» **What is being asked**
Below are the records; copy exactly the stretch from the line containing "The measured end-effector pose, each" through the line containing "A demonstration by", both ends included, and nothing else.

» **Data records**
---

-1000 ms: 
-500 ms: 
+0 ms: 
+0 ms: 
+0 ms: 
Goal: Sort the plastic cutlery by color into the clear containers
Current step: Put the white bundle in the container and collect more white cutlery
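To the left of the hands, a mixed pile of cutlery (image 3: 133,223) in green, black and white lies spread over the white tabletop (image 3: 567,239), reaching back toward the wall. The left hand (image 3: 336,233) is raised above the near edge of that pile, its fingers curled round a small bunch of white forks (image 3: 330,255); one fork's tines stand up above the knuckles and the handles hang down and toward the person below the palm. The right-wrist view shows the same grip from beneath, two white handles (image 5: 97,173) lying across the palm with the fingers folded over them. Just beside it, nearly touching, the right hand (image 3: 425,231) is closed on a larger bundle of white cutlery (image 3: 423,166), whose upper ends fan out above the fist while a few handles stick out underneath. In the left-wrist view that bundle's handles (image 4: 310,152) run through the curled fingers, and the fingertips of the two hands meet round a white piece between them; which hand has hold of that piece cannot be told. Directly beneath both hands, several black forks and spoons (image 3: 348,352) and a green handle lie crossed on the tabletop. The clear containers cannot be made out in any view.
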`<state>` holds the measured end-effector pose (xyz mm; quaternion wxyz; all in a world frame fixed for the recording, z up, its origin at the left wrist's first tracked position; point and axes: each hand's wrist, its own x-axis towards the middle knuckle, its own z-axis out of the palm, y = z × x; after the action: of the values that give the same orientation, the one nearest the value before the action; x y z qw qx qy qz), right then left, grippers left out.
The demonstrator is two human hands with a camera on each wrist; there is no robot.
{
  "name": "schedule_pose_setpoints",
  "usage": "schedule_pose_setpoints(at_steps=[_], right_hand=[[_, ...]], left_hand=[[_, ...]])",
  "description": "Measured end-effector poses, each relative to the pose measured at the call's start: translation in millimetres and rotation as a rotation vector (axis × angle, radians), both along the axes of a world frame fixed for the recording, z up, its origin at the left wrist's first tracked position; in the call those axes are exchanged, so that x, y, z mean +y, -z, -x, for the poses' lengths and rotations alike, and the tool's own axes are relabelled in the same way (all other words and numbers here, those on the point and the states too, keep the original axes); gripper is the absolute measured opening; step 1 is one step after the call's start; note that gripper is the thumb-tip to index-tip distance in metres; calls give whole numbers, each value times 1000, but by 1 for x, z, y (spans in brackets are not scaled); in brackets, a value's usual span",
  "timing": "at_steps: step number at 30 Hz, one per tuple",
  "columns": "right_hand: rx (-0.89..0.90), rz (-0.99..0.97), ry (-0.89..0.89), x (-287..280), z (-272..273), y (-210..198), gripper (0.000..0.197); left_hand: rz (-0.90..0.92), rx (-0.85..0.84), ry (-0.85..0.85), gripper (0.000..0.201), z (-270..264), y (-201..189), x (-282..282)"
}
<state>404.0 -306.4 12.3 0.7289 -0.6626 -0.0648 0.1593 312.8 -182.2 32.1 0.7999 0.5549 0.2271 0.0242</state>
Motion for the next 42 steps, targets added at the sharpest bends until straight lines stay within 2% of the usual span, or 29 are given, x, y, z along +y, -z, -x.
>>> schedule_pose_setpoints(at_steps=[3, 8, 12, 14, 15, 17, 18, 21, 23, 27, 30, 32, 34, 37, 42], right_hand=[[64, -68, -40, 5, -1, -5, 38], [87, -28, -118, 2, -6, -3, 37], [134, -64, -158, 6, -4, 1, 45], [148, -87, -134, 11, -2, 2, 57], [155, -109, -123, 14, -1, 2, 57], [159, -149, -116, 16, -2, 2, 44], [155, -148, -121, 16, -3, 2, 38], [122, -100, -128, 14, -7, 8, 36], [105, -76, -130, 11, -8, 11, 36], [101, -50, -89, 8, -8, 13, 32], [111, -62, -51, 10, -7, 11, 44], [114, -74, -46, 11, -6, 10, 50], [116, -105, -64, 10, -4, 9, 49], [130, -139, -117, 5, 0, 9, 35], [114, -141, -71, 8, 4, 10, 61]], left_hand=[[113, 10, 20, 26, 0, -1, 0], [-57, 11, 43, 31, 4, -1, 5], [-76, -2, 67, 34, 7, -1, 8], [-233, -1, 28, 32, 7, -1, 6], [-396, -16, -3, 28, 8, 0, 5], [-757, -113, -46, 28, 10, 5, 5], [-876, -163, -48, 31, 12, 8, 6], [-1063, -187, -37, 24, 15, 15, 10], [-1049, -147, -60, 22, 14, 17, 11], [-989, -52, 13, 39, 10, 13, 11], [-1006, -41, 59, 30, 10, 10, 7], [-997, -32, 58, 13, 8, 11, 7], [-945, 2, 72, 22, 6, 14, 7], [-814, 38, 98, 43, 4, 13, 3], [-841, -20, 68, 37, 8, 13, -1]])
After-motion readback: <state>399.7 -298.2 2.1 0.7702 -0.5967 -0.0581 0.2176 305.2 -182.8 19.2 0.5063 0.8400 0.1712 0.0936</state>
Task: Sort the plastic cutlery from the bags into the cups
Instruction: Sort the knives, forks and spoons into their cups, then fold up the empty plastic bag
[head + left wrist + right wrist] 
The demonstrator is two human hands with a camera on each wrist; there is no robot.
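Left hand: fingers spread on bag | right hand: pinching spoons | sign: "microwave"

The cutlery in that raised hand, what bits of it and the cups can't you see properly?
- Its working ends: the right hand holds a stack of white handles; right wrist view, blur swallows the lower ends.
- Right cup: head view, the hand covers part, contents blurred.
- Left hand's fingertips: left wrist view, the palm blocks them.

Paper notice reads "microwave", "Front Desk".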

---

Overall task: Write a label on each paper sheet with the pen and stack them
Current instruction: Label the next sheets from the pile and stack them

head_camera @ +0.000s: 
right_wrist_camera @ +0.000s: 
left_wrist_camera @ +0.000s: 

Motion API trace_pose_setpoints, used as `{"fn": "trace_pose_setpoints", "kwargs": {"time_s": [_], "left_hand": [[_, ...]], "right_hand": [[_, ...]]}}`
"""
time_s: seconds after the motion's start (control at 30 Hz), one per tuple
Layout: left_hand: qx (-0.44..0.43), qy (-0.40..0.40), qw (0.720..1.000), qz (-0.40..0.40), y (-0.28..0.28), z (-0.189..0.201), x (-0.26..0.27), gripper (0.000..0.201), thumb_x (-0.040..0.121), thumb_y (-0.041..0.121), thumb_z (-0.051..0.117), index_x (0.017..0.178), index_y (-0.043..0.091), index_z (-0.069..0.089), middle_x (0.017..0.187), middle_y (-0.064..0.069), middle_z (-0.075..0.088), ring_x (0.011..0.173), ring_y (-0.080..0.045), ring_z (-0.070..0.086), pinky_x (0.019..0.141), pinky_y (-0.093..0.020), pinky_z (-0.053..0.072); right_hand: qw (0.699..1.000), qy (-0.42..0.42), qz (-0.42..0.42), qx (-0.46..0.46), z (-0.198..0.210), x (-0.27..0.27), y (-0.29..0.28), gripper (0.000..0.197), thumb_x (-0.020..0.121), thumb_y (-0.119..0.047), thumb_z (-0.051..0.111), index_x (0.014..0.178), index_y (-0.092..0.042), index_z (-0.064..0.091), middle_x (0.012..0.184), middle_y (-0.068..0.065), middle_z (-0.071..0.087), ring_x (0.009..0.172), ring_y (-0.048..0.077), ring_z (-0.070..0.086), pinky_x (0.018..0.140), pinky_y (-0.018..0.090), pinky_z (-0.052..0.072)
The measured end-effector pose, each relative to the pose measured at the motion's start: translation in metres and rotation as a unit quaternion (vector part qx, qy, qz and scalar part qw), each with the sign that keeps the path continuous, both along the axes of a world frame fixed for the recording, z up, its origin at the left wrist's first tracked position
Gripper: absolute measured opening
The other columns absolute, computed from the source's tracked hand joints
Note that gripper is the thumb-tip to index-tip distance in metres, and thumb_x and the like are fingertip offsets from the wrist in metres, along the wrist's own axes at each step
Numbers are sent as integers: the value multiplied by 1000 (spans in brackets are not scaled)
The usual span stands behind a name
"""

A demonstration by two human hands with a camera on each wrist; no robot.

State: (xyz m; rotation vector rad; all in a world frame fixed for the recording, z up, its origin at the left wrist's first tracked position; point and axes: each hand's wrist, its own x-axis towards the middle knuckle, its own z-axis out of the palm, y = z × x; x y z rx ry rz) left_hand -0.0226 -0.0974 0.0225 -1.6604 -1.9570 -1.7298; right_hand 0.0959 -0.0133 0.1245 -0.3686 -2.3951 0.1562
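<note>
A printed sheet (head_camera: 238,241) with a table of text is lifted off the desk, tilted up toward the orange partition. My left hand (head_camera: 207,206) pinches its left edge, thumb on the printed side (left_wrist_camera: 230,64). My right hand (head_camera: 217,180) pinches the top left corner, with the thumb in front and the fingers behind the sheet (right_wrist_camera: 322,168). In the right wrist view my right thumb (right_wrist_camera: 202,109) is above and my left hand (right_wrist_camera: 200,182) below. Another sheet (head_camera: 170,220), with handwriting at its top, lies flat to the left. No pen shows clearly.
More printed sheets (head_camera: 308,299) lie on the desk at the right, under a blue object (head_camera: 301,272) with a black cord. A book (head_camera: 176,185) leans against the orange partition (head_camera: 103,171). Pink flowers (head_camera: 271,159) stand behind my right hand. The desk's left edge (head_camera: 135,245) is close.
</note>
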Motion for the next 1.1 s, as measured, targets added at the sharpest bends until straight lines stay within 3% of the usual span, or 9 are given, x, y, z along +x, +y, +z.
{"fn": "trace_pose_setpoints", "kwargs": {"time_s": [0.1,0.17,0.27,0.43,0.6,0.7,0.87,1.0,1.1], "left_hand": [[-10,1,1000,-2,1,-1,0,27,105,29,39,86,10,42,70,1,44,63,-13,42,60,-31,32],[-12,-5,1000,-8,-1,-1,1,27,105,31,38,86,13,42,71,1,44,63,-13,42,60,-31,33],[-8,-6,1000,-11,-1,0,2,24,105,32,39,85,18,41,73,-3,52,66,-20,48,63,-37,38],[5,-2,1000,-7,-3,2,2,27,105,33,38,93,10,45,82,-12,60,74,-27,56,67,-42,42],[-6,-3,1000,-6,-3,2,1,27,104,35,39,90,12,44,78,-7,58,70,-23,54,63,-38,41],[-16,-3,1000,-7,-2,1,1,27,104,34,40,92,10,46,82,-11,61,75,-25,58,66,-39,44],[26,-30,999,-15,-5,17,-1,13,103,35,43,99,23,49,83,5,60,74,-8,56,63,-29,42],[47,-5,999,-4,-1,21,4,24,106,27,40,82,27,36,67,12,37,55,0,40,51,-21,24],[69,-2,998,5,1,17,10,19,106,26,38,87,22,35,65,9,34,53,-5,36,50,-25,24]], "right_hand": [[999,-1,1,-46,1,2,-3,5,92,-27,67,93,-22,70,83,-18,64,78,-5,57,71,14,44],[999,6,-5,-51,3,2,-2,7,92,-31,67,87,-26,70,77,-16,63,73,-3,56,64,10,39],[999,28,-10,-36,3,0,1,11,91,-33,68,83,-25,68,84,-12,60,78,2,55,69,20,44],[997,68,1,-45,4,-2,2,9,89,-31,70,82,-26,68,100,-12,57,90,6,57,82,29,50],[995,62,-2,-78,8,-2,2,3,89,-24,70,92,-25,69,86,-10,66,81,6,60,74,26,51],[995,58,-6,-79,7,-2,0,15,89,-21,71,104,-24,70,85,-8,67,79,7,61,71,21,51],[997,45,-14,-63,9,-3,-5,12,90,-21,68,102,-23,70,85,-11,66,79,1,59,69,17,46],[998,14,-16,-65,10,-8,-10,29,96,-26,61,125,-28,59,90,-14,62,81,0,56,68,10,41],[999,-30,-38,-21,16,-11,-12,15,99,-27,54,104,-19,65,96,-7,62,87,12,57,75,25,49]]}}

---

» **Result for this task**
The measured end-effector pose, each relative to the pose measured at the motion's start: translation in metres and rotation as a unit quaternion (vector part qx, qy, qz and scalar part qw), each with the sign that keeps the path continuous, both along the axes of a world frame fixed for the recording, z up, its origin at the left wrist's first tracked position
Gripper: absolute measured opening
The other columns absolute, computed from the source's tracked hand joints
Note that gripper is the thumb-tip to index-tip distance in metres, and thumb_x and the like are fingertip offsets from the wrist in metres, along the wrist's own axes at each step
Numbers are sent as integers: the value multiplied by 1000 (spans in brackets are not scaled)
The usual span stands behind a name
"""

A demonstration by two human hands with a camera on each wrist; no robot.

No more output will be given.